YOUR OBJECTIVE: Repeat the data exactly, please.

DATASET SECTION:

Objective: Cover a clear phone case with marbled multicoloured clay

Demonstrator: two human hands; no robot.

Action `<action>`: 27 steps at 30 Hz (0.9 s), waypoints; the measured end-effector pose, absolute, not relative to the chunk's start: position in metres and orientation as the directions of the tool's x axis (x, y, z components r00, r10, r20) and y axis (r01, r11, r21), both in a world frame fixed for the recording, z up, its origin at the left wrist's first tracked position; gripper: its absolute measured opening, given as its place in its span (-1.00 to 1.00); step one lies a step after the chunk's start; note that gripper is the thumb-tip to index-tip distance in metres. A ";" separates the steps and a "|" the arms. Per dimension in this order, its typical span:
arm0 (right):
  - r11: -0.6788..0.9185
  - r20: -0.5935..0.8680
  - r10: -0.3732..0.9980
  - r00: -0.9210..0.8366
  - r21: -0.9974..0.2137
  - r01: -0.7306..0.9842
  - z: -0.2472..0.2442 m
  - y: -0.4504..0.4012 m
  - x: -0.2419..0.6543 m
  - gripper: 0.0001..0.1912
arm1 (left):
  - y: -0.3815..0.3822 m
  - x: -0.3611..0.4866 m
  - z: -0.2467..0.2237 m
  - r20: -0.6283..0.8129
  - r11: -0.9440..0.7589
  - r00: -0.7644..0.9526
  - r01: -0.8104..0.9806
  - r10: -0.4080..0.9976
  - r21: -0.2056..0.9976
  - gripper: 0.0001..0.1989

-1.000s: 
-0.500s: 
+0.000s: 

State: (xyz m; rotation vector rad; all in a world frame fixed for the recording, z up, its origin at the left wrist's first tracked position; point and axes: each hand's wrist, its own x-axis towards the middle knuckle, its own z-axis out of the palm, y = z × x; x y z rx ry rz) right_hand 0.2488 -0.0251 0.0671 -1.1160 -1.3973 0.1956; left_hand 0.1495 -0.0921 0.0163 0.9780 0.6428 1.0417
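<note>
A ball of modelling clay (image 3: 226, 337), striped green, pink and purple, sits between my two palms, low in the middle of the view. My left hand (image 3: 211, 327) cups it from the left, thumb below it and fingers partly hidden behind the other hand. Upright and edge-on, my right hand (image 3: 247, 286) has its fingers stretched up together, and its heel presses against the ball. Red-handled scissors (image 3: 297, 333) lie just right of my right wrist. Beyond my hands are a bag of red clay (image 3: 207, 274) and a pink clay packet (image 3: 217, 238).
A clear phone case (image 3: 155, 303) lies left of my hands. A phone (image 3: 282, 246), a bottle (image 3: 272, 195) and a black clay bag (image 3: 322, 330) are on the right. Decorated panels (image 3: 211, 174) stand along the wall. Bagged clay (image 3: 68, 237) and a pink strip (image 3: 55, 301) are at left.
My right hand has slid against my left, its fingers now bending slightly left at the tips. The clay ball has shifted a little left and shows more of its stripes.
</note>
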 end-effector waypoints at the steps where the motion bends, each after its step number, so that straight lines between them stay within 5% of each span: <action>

SOLUTION FOR THIS TASK:
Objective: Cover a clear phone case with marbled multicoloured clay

Demonstrator: two human hands; no robot.

Action `<action>`: 27 steps at 30 Hz (0.9 s), waypoints; the measured end-effector pose, absolute, not relative to the chunk's start: position in metres and orientation as the directions of the tool's x axis (x, y, z components r00, r10, r20) and y axis (r01, r11, r21), both in a world frame fixed for the recording, z up, its origin at the left wrist's first tracked position; gripper: its absolute measured opening, given as its place in its span (-1.00 to 1.00); step one lies a step after the chunk's start; note that gripper is the thumb-tip to index-tip distance in metres. A ";" separates the steps and a "|" the arms. Per dimension in this order, its typical span:
arm0 (right):
  - r11: -0.6788..0.9185
  - r20: -0.5935..0.8680
  - r10: -0.3732..0.9980
  - r00: -0.9210..0.8366
  - r21: -0.9974..0.2137
  - r01: -0.7306..0.9842
  - z: -0.2472..0.2442 m
  - y: -0.4504..0.4012 m
  - x: -0.2419..0.6543 m
  - gripper: 0.0001..0.1912
arm1 (left):
  - y: -0.3815..0.3822 m
  - x: -0.3611..0.4866 m
  - z: -0.2467..0.2237 m
  - r20: -0.6283..0.8129
  - r11: -0.9440..0.7589
  - r00: -0.7644..0.9526
  - r01: -0.8104..0.9806
  - r10: -0.4080..0.9976
  - r21: -0.2056..0.9976
  - gripper: 0.0001..0.1989

-1.000s: 
-0.500s: 
+0.000s: 

State: (xyz m; rotation vector rad; all in a world frame fixed for the recording, z up, its origin at the left wrist's first tracked position; point and axes: each hand's wrist, its own x-axis towards the middle knuckle, its own z-axis out of the palm, y = z × x; x y z rx ry rz) right_hand 0.2488 -0.0251 0.0671 -1.1160 -1.3973 0.1956; left_hand 0.1495 -0.0921 0.0163 0.9780 0.6428 1.0417
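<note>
A ball of modelling clay (image 3: 226, 337), striped green, pink and purple, sits between my two palms, low in the middle of the view. My left hand (image 3: 211, 327) cups it from the left, thumb below it and fingers partly hidden behind the other hand. Upright and edge-on, my right hand (image 3: 247, 286) has its fingers stretched up together, and its heel presses against the ball. Red-handled scissors (image 3: 297, 333) lie just right of my right wrist. Beyond my hands are a bag of red clay (image 3: 207, 274) and a pink clay packet (image 3: 217, 238).
A clear phone case (image 3: 155, 303) lies left of my hands. A phone (image 3: 282, 246), a bottle (image 3: 272, 195) and a black clay bag (image 3: 322, 330) are on the right. Decorated panels (image 3: 211, 174) stand along the wall. Bagged clay (image 3: 68, 237) and a pink strip (image 3: 55, 301) are at left.
My right hand has slid against my left, its fingers now bending slightly left at the tips. The clay ball has shifted a little left and shows more of its stripes.
</note>
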 end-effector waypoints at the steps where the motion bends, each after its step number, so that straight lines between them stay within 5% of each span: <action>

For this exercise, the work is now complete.